Neste Brasil ainda muito impregnado pela
mentalidade subserviente, tantas vezes reatualizada para continuar em vigor,
ainda é difícil para muitos compreender a educação como o direito fundamental. Por
isso, a dificuldade em cobrar do Estado os caminhos da cidadania. É por conta desta
mentalidade, na qual a qualidade da educação vira um problema com solução
individual e não uma luta pública e coletiva, que a revolta é abafada e educadores
vão se convertendo em fantoches sem dignidade. Sem um lugar, sem um sentido
para aquilo que buscam e fazem.
O fato de as escolas públicas sofrerem
constantes depredações, ao mesmo tempo em que indicam para a violência
crescente, são também, por outro lado, um sinal de que a escola falha como um
lugar de acolhimento para os conflitos e na construção de um horizonte de sentido.
Ainda que as causas sejam muitas e complexas, é bastante óbvio que, sem outros espaços
para expressar este descontrole daquilo que não educa, resta a violência.
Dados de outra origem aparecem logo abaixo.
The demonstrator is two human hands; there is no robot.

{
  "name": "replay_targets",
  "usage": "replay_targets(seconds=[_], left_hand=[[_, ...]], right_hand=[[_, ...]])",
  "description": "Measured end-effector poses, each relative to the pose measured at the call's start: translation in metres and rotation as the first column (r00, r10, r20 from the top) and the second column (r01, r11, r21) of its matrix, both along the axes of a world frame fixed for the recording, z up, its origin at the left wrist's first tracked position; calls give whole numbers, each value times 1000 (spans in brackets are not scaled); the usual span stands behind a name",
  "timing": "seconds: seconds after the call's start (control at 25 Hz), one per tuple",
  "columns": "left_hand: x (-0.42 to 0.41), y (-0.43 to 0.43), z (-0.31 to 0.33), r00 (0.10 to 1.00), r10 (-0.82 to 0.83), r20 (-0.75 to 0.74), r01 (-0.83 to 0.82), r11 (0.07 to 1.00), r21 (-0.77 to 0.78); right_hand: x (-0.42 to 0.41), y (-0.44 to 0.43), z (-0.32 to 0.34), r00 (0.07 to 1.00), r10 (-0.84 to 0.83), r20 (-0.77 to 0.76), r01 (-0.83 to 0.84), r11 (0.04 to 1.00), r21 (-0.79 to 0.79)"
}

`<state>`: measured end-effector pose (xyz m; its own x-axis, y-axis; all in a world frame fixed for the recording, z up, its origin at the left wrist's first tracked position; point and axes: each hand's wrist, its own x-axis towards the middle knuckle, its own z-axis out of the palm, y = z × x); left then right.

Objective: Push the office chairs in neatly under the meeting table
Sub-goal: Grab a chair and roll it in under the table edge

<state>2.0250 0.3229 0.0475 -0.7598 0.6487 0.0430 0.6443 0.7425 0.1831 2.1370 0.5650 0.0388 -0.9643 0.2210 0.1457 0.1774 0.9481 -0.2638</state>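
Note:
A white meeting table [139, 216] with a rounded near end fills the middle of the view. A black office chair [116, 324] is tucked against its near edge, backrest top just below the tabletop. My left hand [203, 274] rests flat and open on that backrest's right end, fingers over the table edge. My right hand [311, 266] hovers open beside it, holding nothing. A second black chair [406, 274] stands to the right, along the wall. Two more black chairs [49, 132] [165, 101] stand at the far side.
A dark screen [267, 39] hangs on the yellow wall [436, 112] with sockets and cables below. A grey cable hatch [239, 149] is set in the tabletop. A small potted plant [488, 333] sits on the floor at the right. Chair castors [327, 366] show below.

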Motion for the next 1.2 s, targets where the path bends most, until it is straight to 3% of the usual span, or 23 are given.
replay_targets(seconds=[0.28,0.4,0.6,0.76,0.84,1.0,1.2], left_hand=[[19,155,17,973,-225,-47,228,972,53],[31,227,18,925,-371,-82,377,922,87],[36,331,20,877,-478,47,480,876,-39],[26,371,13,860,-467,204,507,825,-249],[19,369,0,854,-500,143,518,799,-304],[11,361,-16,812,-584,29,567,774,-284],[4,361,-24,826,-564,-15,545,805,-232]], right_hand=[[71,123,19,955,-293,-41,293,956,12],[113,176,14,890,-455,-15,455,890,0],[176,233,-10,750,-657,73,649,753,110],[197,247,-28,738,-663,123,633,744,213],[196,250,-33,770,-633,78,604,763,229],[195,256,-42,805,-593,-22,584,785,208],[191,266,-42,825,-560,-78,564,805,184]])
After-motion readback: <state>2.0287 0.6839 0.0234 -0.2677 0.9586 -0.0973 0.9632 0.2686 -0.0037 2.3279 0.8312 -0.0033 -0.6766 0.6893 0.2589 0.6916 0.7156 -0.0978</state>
A
escola que deveria dar condições de representação, não representa. E assim o fracasso
vai sendo multiplicado.
A depredação das escolas não deixa de ser uma
resposta à depredação de um Estado que permite as escolas apodrecerem, dando
provas de que aquele que lá está é considerado cidadão de segunda ou terceira
categoria. A violência dos alunos e, às vezes, também de pais de alunos contra
professores é também o sinal de que a lição dada pelo Estado foi bem
compreendida: professor vale pouco, quase nada, pode ser humilhado. Enquanto
alunos e educadores se violentam mutuamente, aqueles que têm a responsabilidade
de mudar essa situação não são incomodados.
Vive-se o jogo entre o visível e o
invisível. Os educadores são visíveis para o país, mas essa visibilidade é
ilusória. Neste momento, greves de professores esvaziam salas de aula em vários
estados e municípios brasileiros. E cadê a surpresa? Cadê o susto? Cadê as
manchetes? Cadê a indignação? É muito menor do que o bom senso e a catástrofe
educacional brasileira. É assim que caminha o Brasil... Convertido, recentemente,
pelo positivismo esdrúxulo da “ordem e progresso”, que nada mais significa do
que a reverência de princípios de segregação social. Um país que tem aprendido,
a duras penas, a conviver com repetidos absurdos. Um país que segue pelos
caminhos da perdição por confundir privilégios com direitos; justiça com
equidade; democracia com autoritarismo.